Пять рублей сразу вспотели в моём кулаке. Дать ему разок? За «жмота» можно бы. Но Павлуша сказал:
— Замолчи! Никакой он не жмот. Ты ведь не дал на замок денег, а он дал.
— Хэ, если б у меня был карман денег, я б машину купил, мороженое делать… — начал фантазировать Жора. — Наделал бы целую бочку — ешь, пока пузо не лопнет. Пришёл бы ко мне Жека, я ему — бух! — целую кастрюлю. Пришёл бы Серёжа — бух! — целый бидон!
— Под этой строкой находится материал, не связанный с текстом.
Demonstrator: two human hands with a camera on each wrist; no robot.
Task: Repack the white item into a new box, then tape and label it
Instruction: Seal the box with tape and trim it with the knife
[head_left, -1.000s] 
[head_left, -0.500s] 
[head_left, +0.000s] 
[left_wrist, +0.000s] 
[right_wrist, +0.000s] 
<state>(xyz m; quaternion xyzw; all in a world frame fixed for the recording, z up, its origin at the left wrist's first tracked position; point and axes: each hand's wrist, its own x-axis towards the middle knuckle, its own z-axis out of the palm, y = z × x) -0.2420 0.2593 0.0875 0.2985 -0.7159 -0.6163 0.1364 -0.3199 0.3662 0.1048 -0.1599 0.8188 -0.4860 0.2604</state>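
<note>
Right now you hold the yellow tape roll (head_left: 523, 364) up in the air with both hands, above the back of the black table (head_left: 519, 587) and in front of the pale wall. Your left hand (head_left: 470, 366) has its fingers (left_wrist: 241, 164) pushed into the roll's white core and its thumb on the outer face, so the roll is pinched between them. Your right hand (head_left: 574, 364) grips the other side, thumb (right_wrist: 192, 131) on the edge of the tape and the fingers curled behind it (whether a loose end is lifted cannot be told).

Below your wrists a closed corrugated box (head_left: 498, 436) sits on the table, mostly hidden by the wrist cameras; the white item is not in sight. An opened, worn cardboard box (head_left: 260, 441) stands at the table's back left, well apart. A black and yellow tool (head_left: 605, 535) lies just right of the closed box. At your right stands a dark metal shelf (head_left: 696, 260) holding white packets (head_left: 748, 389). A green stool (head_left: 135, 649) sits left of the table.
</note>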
— Ух-ха! — вертел от восхищения головой Серёжа. — А Жека по какому-то паршивому эскимо не хочет купить.
— Попало от мамы? — присел я возле Павлуши. Пусть те болтают — ноль на них внимания.
— Не-а… Она только посмотрела на всё и заплакала… — вздохнул Павлуша. — Ты не думай, я возвращу тебе эти три пятьдесят, что на замок пошли. Мама мне на полдник даёт в школу по пятнадцать копеек… Я тебе буду в день по десять копеек возвращать. Десять дней — рубль.
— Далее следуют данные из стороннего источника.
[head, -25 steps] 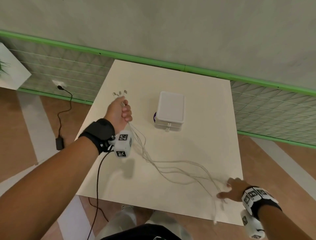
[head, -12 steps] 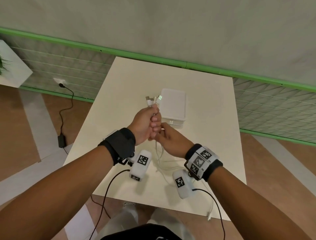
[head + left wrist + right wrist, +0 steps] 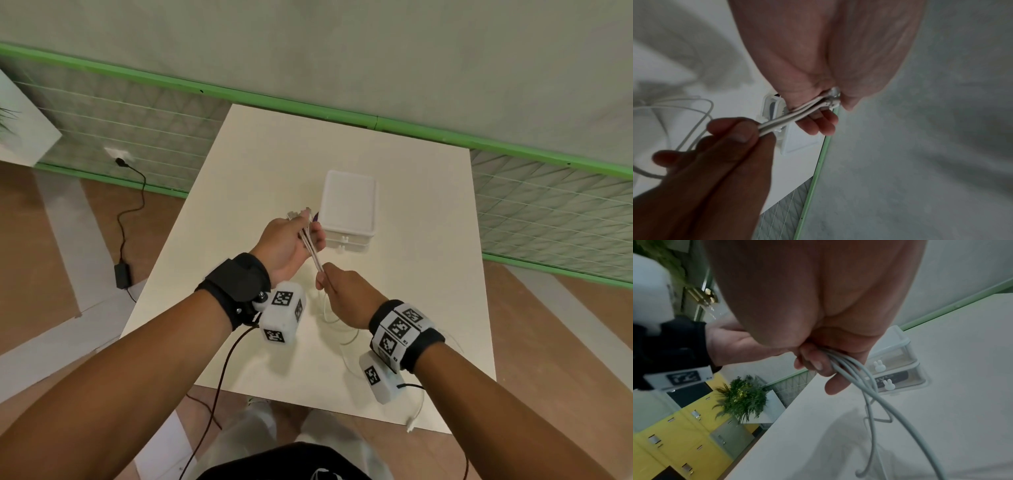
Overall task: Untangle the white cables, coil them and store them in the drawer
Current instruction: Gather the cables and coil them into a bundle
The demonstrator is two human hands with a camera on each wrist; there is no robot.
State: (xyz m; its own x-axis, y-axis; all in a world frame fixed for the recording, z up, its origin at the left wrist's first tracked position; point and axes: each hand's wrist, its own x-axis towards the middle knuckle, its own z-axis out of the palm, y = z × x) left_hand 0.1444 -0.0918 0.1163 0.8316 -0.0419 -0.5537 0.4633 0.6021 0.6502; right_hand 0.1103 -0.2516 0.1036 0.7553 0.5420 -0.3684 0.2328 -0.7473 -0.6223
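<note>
Now right hand (image 3: 346, 291) has slid down from the left (image 3: 286, 245), pinching the cables (image 3: 312, 255) | left grips plug ends, frame centre | strands run parallel, so probably untangled; slack lies on table (image 3: 428, 222) | drawer (image 3: 347, 240) closed, coiling next

office-like room | yellow lockers (image 3: 663, 439) | potted plant (image 3: 744, 397) | white table (image 3: 342, 164)

The drawer unit (image 3: 349, 212) sits on the desk (image 3: 428, 240) just beyond the fingers (image 3: 317, 236) of the left hand (image 3: 286, 245); the cables (image 3: 313, 255) run between both hands, the right hand (image 3: 346, 296) nearer, the slack trailing on the desk below.
</note>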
— А сам что — голодный будешь? Не надо мне никаких денег. И вообще не надо…
— Ты не думай, я отдам! Сам отдам, я не хочу, чтоб мама. Она не виновата… — упрямо повторял Павлуша, и его верхняя губа начала дрожать. — Я на одном чае могу прожить до вечера. Я сильный…
Иметь ещё три пятьдесят? Ух, ты!.. Не хочешь, а соблазнишься.
И что за погань эти деньги!.. Держишь в руке, а они тебе просто ладонь щекочут. И радость от них, и неприятности, и даже горе. Зачем он дразнит меня этими тремя рублями пятьюдесятью копейками? Я ведь уже примирился, что их у меня не будет. Я даже гордился, когда бабушка похвалила, что выручил Павлушу. Подарил, можно сказать, ему новый замок…
— Я тебе насовсем отдал, — сказал я мужественным голосом. Не хватало, чтоб люди из-за меня последнего здоровья лишались, голодали!
Только почему Павлуша сказал: «Три пятьдесят»? Четыре семнадцать замок стоит — сам Жора говорил. Неужели он мошенник? И опять же: сдачи принёс всего пять пятнадцать… Дважды смошенничал?